Hay una magia única en perderte. En hallar lugares recónditos donde la vida transcurre plácidamente. En sentarte en una terraza sin más a verlo pasar todo. En detenerte a visualizar el avance de la sombra y sentir la intensidad de la luz solar en tu cuerpo o en objetos cercanos. Una experiencia intimista que te conecta con la vida. Observar, escuchar. Y reflexionar. La reflexión como un sosiego que ordena todo. Y que ese todo cobre orden en sí mismo, que es también el de cada uno con el resto.
Para esto no hace falta recluirse en monasterios y conventos para practicar ejercicios espirituales y, si acaso, con el tiempo, rebelarse ante la estructura de poder eclesial y declararse en rebeldía como ese grupo de monjas que han formado una guerrilla posmoderna de contestación a Roma.
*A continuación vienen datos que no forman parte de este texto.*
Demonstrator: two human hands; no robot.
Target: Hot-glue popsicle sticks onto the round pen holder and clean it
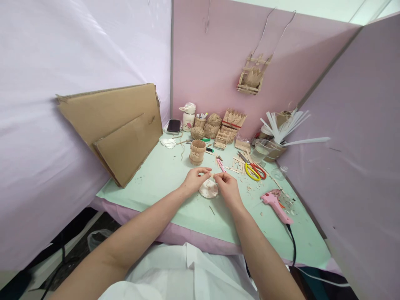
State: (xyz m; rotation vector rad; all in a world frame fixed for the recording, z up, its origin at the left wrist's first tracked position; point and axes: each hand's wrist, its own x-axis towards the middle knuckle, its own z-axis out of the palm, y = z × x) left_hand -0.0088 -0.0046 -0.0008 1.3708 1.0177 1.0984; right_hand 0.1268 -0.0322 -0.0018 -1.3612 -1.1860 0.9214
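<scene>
My left hand [196, 181] and my right hand [228, 188] meet over a round white disc [208, 190] lying on the table. Both have thumb and fingers pinched together, almost touching one another. A tiny pale piece, perhaps wood, shows between the fingertips, too small to make out clearly. Small light bits rest on the disc's face. Just beyond my left hand stands a small round wooden cup [197, 152] with a petal-like decoration on its side. A pink pen-shaped cutter [221, 165] lies behind my right hand.
Right of my hands lie yellow and red-handled scissors [254, 171], scattered wooden sticks [239, 164] and a pink glue gun [276, 206] with its cable. Cardboard sheets [125, 129] lean at left. Behind are a white bottle [188, 116], twine balls [197, 133] and a clear plastic cup [261, 151].
</scene>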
Episodios de este estilo los ha habido siempre en la historia de la Iglesia católica. Desde que Lutero invocó la conexión individual y directa con Dios, entonces sí los papas lo tuvieron más difícil para cercar el pensamiento y someterlo a la disciplina, en ocasiones a una disciplina perruna. ¿Dogmas infranqueables? ¿Veracidad papal eterna?
Volvamos al principio. A esa plaza de San Antón, en pleno casco de Agüimes. Unos pasan, otros conversan. Puede ser el domingo o entresemana. Ninguno se percata que otros los observan. Las prisas de ellos, eso sí, en el ámbito urbano, son los mejores camuflajes para los que descubren la vivencia intimista. Hacerte pequeño, insignificante en el cosmos natural que nos rodea, engrandece el alma.
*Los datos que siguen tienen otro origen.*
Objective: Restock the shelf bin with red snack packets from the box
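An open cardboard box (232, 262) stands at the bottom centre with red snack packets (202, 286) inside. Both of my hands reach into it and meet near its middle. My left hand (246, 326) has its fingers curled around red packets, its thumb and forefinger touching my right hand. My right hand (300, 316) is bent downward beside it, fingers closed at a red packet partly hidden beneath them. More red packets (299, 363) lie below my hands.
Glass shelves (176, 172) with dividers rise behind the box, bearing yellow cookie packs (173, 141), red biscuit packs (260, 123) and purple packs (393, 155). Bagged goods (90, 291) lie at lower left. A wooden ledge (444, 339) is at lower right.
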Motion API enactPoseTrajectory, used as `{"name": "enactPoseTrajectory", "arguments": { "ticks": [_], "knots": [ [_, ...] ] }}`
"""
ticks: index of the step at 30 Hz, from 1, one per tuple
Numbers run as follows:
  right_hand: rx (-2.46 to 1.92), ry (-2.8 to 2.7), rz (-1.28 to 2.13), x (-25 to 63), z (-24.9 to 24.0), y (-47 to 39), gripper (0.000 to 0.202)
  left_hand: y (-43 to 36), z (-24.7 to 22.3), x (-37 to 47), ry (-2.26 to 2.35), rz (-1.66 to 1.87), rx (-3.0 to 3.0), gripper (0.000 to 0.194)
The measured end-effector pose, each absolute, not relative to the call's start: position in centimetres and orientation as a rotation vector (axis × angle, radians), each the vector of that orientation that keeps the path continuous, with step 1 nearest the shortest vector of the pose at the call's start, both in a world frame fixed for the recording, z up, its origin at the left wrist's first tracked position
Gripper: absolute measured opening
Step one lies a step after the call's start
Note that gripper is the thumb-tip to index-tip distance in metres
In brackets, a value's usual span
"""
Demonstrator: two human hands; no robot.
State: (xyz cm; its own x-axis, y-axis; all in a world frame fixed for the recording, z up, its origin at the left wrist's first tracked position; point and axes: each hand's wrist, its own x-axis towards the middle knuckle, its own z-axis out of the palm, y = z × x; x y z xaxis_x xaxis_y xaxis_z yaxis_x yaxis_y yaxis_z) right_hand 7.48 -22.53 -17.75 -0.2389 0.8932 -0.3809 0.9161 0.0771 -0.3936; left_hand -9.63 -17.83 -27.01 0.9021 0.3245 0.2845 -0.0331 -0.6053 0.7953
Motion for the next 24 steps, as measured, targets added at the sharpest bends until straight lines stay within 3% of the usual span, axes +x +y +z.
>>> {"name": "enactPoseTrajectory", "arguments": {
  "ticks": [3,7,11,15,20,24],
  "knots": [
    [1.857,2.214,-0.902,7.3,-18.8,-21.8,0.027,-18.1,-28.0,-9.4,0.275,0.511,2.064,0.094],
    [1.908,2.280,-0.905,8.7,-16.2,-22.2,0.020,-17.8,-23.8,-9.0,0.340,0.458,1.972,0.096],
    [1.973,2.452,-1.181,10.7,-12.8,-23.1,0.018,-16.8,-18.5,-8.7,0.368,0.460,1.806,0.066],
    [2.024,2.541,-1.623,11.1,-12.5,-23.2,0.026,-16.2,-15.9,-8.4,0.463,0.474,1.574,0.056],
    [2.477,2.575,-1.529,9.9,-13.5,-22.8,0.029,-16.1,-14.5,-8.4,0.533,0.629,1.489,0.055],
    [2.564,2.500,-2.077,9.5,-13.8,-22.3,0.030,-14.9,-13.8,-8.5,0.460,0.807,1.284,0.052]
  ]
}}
Y ahora nos retrotraemos a las monjas revolucionarias. Su acción pervierte el poder. Y el poder, cualquiera de ellos, tiene que ser cuestionado periódicamente aunque sea solo para revigorizar su vigencia. Si todos cumpliéramos las normas no habría necesidad de imponer sanciones de tráfico. La ciudadanía por sí misma iría a pagar sus impuestos a la agencia tributaria. Una especie de utopía. Y no es así, el Derecho para que sea Derecho tiene que ser incumplido, conforma su razón de ser. Las utopías se conquistan, no se regalan. Las monjas andan a lo suyo, en modo ácrata o sometidas al sectarismo de raudos populistas engolados por sus egos.
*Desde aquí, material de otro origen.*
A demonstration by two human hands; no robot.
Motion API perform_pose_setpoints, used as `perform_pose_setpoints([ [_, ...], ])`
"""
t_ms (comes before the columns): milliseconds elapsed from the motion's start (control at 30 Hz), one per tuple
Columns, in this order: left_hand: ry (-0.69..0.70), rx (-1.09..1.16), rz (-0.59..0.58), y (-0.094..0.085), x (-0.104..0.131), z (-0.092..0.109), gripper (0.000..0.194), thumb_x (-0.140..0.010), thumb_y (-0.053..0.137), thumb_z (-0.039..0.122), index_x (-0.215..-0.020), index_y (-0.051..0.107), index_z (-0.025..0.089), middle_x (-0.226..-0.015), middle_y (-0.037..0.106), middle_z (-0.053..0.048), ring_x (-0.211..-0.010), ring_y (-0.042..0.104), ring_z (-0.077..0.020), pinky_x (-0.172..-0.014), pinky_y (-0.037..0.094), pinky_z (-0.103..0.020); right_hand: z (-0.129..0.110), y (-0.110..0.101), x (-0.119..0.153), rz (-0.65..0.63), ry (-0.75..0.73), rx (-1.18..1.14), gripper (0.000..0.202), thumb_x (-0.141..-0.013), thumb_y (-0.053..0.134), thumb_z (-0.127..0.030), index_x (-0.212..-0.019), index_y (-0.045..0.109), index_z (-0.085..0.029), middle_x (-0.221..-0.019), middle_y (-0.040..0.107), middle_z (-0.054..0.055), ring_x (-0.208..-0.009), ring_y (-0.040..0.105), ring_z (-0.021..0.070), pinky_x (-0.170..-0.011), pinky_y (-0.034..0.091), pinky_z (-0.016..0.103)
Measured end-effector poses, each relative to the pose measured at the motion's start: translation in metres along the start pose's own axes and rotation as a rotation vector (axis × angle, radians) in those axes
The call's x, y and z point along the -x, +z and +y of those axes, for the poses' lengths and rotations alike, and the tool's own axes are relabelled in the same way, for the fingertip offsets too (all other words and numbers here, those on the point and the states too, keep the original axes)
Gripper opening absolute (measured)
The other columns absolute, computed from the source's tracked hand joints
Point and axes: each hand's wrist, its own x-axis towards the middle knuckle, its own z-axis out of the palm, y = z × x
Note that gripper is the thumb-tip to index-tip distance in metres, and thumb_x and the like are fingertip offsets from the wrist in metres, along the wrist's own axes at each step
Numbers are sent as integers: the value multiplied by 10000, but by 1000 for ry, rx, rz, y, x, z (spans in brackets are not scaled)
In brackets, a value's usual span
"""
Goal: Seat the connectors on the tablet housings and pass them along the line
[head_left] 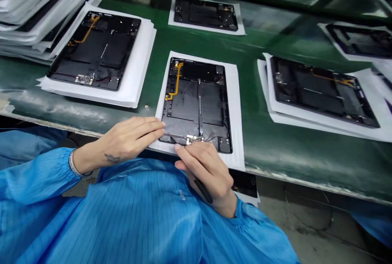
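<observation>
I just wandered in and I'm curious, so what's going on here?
A person in a blue smock is working on an open tablet, which lies on a white sheet on a green bench. The left hand has its fingertips at the tablet's left edge. The right hand holds a slim dark tool, its tip left of the small circuit board. Other open tablets lie around it.

From the person's head, above and behind the fingers [151,129], the view faces forward and down, slightly rolled, near enough to show smock [147,215] behind the fingers and bench [249,86] beyond them.
</observation>
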Motion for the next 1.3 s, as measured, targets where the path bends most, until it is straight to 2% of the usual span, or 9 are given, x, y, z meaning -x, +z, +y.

Pero todo eso de monjas y curas, y trances mendaces terrenales, desaparecen en la plaza de San Antón. Un aperitivo, un almuerzo. La alegría espiritual encarnada en formato de domingo. Y a un lado la figura de Arminda sentada en un banco de piedra, canaria testigo de la cruenta conquista castellana. Poco más se puede pedir.